■ WORK INSTRUCTIONS
Every line from the one holding "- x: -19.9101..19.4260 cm" through the one holding "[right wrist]" in the data below must be returned exactly, both ends included, with pictures left out and nothing else added.

■ MATERIAL FOR THE TASK
┏━━

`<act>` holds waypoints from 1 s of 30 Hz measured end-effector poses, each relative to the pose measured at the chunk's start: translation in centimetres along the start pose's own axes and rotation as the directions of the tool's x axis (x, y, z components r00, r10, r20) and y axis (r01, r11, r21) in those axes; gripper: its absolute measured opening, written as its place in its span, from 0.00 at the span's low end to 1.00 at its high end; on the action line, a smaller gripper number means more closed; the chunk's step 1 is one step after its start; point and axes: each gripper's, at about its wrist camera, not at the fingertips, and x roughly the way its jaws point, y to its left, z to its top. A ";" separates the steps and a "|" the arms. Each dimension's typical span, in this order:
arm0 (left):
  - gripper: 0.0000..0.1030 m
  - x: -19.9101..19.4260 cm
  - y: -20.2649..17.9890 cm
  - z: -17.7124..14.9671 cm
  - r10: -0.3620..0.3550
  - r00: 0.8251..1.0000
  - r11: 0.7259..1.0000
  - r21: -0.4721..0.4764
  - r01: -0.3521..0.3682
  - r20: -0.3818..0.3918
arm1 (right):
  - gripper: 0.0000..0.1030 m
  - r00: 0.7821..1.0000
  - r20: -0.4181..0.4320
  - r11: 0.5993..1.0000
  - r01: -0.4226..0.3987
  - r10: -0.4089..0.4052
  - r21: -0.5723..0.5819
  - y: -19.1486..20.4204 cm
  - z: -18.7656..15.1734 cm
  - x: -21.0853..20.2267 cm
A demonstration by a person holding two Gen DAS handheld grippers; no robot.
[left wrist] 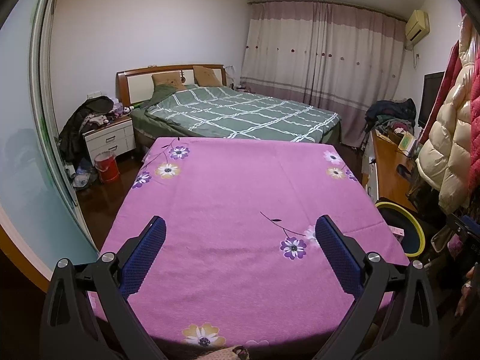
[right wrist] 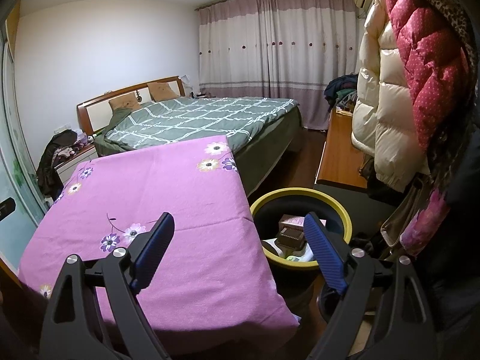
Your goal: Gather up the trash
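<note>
A yellow-rimmed black trash bin point(right wrist: 345, 213) stands on the floor just right of the table with the pink flowered cloth point(right wrist: 168, 186). Inside it lie a brown box point(right wrist: 289, 235), a pinkish box point(right wrist: 292, 219) and some paper scraps. My right gripper point(right wrist: 240, 228) is open and empty, its fingers spread over the table's right edge and the bin. My left gripper point(left wrist: 240, 231) is open and empty, low above the pink cloth point(left wrist: 240, 186). The bin also shows in the left wrist view point(left wrist: 420, 234) at the table's right side. No loose trash shows on the cloth.
A bed with a green checked quilt point(left wrist: 240, 114) lies behind the table. A nightstand point(left wrist: 111, 141) with piled clothes and a red bucket point(left wrist: 106, 168) stand at the left. A wooden dresser point(right wrist: 339, 156) and hanging puffy coats point(right wrist: 390, 105) are at the right.
</note>
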 end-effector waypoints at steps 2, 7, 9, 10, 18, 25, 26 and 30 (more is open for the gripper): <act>0.95 0.0 0.1 0.0 -0.002 1.000 1.000 0.001 0.002 -0.001 | 0.81 1.000 -0.001 1.000 0.001 -0.001 0.001 0.0 0.0 0.1; 0.95 0.2 0.0 0.0 -0.005 1.000 1.000 0.001 0.005 -0.006 | 0.81 1.000 -0.005 1.000 -0.004 0.004 0.003 0.0 0.0 0.1; 0.95 0.4 0.0 0.0 -0.005 1.000 1.000 0.001 0.005 -0.010 | 0.82 1.000 -0.007 1.000 -0.004 0.004 0.002 0.1 0.0 0.2; 0.95 0.5 0.0 -0.1 -0.005 1.000 1.000 0.001 0.005 -0.013 | 0.82 1.000 -0.008 1.000 -0.004 0.004 0.002 0.1 0.0 0.3; 0.95 0.7 -0.1 -0.3 -0.005 1.000 1.000 0.000 0.005 -0.017 | 0.82 1.000 -0.014 1.000 -0.010 0.010 0.005 0.1 -0.2 0.7; 0.95 1.0 -0.2 -0.5 -0.005 1.000 1.000 -0.001 0.004 -0.022 | 0.82 1.000 -0.017 1.000 -0.012 0.012 0.004 0.3 -0.2 0.8; 0.95 1.0 -0.2 -0.5 -0.005 1.000 1.000 -0.001 0.005 -0.022 | 0.82 1.000 -0.017 1.000 -0.012 0.012 0.004 0.3 -0.2 0.8; 0.95 1.0 -0.2 -0.5 -0.004 1.000 1.000 -0.001 0.004 -0.021 | 0.82 1.000 -0.019 1.000 -0.012 0.012 0.004 0.3 -0.2 0.8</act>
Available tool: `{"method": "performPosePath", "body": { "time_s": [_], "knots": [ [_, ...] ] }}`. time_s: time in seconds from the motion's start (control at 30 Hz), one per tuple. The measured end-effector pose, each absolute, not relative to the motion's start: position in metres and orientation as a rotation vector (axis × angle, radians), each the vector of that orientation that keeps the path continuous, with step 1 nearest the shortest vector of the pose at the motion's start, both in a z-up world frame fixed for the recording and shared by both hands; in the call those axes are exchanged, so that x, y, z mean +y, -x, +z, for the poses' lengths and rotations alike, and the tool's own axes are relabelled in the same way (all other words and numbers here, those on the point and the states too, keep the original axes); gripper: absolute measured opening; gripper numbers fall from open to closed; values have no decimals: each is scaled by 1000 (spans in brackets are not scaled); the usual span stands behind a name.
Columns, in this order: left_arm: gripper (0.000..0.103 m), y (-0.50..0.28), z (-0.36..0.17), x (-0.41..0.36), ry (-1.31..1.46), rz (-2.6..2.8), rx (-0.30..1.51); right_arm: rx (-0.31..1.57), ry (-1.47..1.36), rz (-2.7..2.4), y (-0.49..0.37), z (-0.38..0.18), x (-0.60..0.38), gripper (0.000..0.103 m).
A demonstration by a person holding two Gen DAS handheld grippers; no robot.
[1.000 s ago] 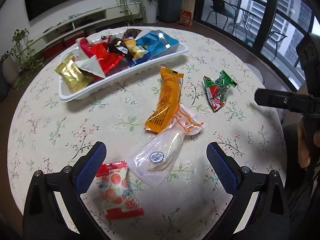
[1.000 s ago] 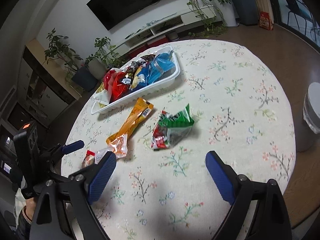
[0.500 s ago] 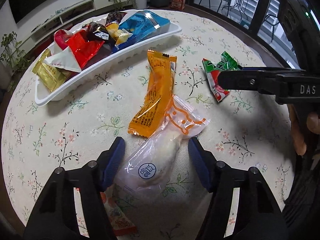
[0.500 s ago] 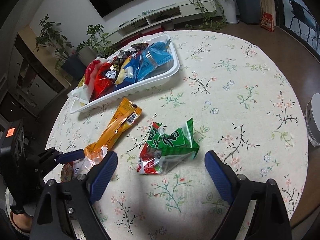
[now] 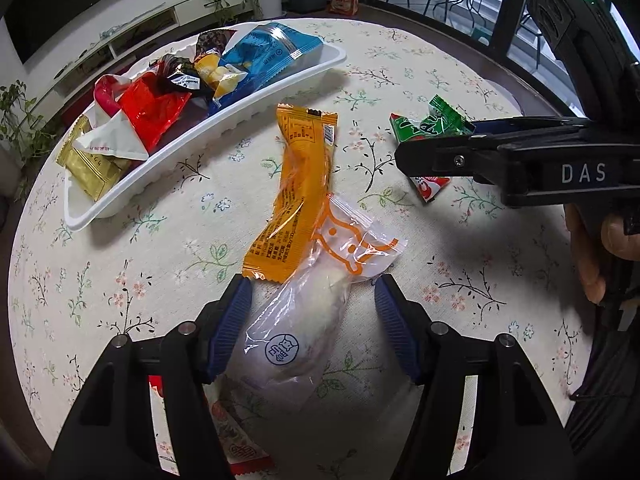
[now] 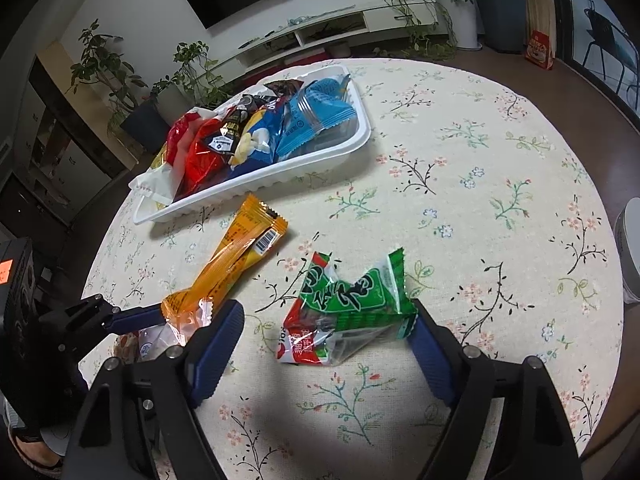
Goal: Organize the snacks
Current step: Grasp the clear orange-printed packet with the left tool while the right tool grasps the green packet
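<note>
Straddling the clear bun packet (image 5: 308, 320) at lower centre, left gripper (image 5: 314, 312) stood wide open, gripping nothing; packet's long axis ran up-right, tucked under the orange snack bar (image 5: 298, 196). Likewise open and empty, right gripper (image 6: 326, 338) bracketed the green seaweed packet (image 6: 348, 308). White tray (image 5: 240, 118) lay upper left.

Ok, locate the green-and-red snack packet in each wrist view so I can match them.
Left wrist view: green-and-red packet at right of centre, partly hidden behind the right gripper.
Right wrist view: same packet at bottom centre, between the open right gripper fingers.
Shared landmark: the orange packet to its left.
</note>
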State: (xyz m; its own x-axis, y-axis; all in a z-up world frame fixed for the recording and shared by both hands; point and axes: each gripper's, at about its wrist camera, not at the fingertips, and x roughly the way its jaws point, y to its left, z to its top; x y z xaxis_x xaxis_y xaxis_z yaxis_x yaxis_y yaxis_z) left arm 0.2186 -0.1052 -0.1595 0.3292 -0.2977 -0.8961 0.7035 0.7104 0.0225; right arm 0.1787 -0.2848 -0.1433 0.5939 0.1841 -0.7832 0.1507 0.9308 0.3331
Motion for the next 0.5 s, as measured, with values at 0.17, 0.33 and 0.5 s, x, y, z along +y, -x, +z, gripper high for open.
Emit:
{"method": "performPosePath", "body": {
  "time_s": [0.17, 0.33, 0.5],
  "knots": [
    [57, -217, -159, -105, -448, -681, 1046, 944, -368, 10, -183, -144, -280, 84],
    [41, -220, -157, -98, -424, -661, 1052, 947, -325, 0, -188, -144, -273, 82],
    [32, -217, -156, -102, -454, -661, 1053, 952, -292, -20, -191, -145, -273, 69]
  ]
}}
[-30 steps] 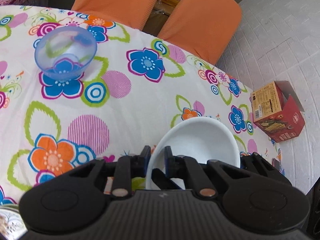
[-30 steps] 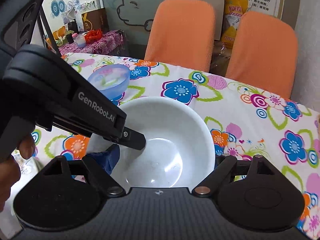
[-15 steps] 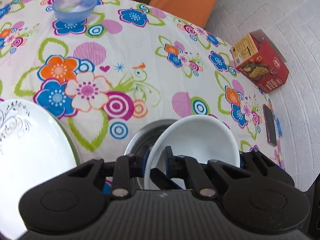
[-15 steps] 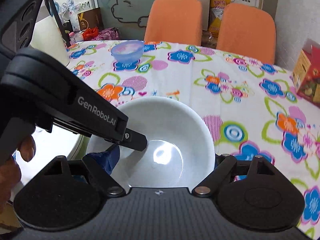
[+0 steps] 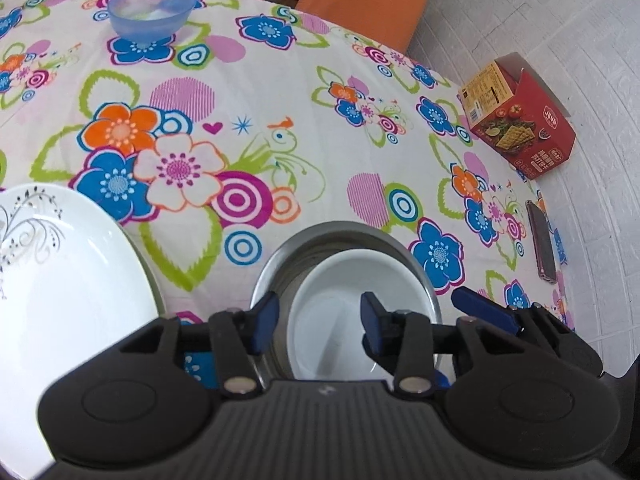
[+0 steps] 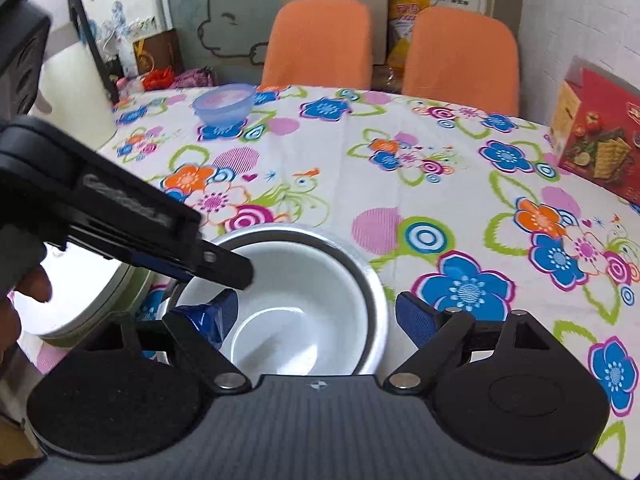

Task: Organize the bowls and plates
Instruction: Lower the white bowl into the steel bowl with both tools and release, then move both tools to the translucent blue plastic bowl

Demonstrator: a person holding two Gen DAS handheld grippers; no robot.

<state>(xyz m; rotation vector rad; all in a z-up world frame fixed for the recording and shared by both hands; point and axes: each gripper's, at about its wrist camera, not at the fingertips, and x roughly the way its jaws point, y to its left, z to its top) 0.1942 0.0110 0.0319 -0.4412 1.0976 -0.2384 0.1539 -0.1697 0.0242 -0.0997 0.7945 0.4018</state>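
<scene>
The white bowl (image 5: 352,312) sits inside the metal bowl (image 5: 416,264), near the front edge of the table (image 5: 280,80) with the flowery cloth. The left gripper (image 5: 318,316) is wide open. One of its blue fingers (image 5: 264,316) is outside the white bowl's rim and the other is over the inside, and it holds nothing.

The right gripper (image 6: 316,316) is wide open too (its blue pads stand far apart). It holds nothing. Its left finger is over the white bowl (image 6: 296,312) and its right finger is out past the rim of the metal bowl (image 6: 374,280). From this side, the left gripper (image 6: 224,268) reaches in over the bowl's left rim, with a hand (image 6: 20,300) holding it.

A big white plate (image 5: 60,280) with a grey leaf drawing lies to the left, just beside the bowls. A see-through blue bowl (image 5: 152,10) stands far back on the table. A red box (image 5: 520,120) and a phone (image 5: 542,248) are off to the right.
</scene>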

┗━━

■ TASK SOLUTION
  - x: -19.9101..19.4260 cm
  - y: -20.2649..17.9890 cm
  - z: -17.7124..14.9671 cm
  - r10: -0.3620..0.3550
  - r00: 0.8251..1.0000
  - r11: 0.7259..1.0000
  - r21: -0.4721..0.4764
  - r01: -0.3521..0.3682
  - r20: -0.3818..0.3918
arm1 (right):
  - gripper: 0.0000..0.1030 m
  - r00: 0.7821..1.0000
  - r20: -0.4181..0.4320
  - r11: 0.5993..1.0000
  - r01: -0.4226..0.3987
  - r10: -0.4089..0.4052
  - r21: -0.5723..0.5819
  - y: -19.1486..20.4204 cm
  - z: -18.7656..15.1734 cm
  - x: -21.0853..20.2267 cm
A demonstration by a person holding two Gen DAS handheld grippers; no robot.
[left wrist] 
[right wrist] 

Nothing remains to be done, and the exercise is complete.